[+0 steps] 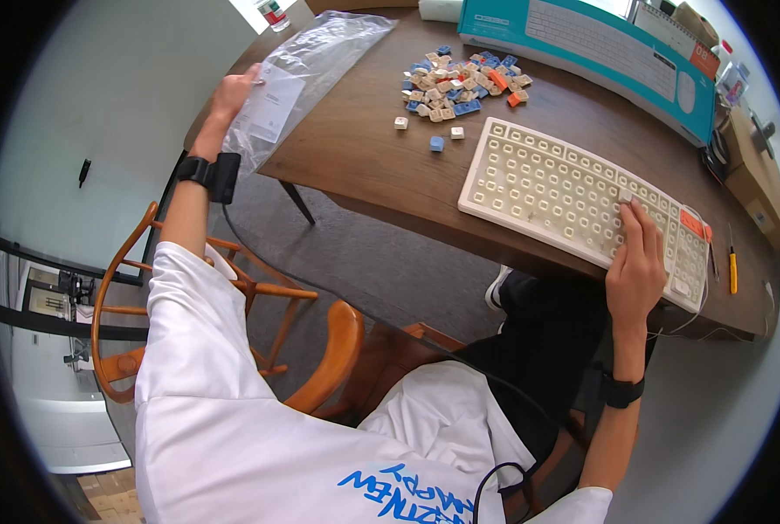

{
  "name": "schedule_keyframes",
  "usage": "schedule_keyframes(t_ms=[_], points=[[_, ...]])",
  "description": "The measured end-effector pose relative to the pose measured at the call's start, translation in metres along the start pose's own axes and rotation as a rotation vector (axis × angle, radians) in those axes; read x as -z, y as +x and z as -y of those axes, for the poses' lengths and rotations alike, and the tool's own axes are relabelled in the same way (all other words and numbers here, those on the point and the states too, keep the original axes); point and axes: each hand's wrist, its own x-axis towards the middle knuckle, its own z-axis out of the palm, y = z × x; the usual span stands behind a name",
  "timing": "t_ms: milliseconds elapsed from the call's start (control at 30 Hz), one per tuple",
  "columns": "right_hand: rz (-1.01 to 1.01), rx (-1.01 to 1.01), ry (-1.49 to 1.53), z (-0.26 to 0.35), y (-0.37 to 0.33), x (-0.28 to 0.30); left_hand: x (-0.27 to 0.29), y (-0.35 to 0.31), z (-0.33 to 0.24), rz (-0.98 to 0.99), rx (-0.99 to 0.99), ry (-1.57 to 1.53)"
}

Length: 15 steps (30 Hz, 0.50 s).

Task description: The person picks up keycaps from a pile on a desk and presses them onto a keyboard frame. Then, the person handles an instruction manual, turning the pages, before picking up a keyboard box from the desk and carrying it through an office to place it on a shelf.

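keyboard [556, 185] on counter [364, 131] | right hand [639, 262]: fingers outstretched, thumb apart, tips at pale keycap [626, 196] on keyboard's right half | left hand [231, 94]: fingers curled at bag [338, 45] left of keyboard, grip unclear | best: force square, cap untilted

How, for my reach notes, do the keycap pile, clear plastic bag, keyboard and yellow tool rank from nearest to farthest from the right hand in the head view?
From the right hand:
1. Keyboard: directly under the fingers.
2. Yellow tool: just right of the keyboard.
3. Keycap pile: up and left.
4. Clear plastic bag: far left, past the pile.
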Motion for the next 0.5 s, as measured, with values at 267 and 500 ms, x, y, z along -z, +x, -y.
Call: schedule_keyframes(t_ms=[267,500], points=[[-0.011,0.002,0.0,-0.004,-0.002,-0.002,0.016,-0.005,0.003,-0.183,-0.177,0.089],[-0.016,0.024,0.001,-0.007,0.0,-0.002,0.032,0.005,0.01,-0.585,-0.229,0.174]])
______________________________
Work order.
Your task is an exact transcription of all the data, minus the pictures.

Written solution.
[+0 steps] 

{
  "name": "schedule_keyframes",
  "usage": "schedule_keyframes(t_ms=[_], points=[[_, ...]])",
  "description": "The measured end-effector pose relative to the pose measured at the call's start, translation in metres along the start pose's own axes and rotation as a rotation vector (axis × angle, radians) in those axes; read x as -z, y as +x and z as -y of those axes, for the poses' lengths and rotations alike, and the tool's own axes are relabelled in the same way (all other words and numbers here, those on the point and the states too, keep the original axes); point and axes: each hand's wrist, its own x-axis towards the middle knuckle, its own z-axis out of the palm, y = z × x; the usual span stands behind a name",
  "timing": "t_ms: milliseconds elapsed from the call's start (control at 30 Hz), one per tuple",
  "columns": "right_hand: rz (-1.01 to 1.01), rx (-1.01 to 1.01), ry (-1.49 to 1.53), z (-0.26 to 0.35), y (-0.37 to 0.33), x (-0.28 to 0.30); left_hand: x (-0.27 to 0.29), y (-0.35 to 0.31), z (-0.33 to 0.24), rz (-0.98 to 0.99), rx (-0.99 to 0.99), ry (-1.57 to 1.53)"
}

Length: 15 steps (30 Hz, 0.50 s).

Task description: The person picks up keycaps from a pile on a desk and presses them onto a keyboard frame. Then, the person handles an instruction manual, turning the pages, before picking up a keyboard box from the desk and carrying it through an office to place it on a shelf.

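keyboard [556, 185] on counter [364, 131] | right hand [639, 262]: fingers outstretched, thumb apart, tips at pale keycap [626, 196] on keyboard's right half | left hand [231, 94]: fingers curled at bag [338, 45] left of keyboard, grip unclear | best: force square, cap untilted

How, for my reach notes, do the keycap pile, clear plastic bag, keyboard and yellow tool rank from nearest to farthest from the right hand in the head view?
From the right hand:
1. Keyboard: directly under the fingers.
2. Yellow tool: just right of the keyboard.
3. Keycap pile: up and left.
4. Clear plastic bag: far left, past the pile.
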Motion for the next 0.5 s, as measured, with values at 267 and 500 ms, x, y, z along -z, +x, -y.
Call: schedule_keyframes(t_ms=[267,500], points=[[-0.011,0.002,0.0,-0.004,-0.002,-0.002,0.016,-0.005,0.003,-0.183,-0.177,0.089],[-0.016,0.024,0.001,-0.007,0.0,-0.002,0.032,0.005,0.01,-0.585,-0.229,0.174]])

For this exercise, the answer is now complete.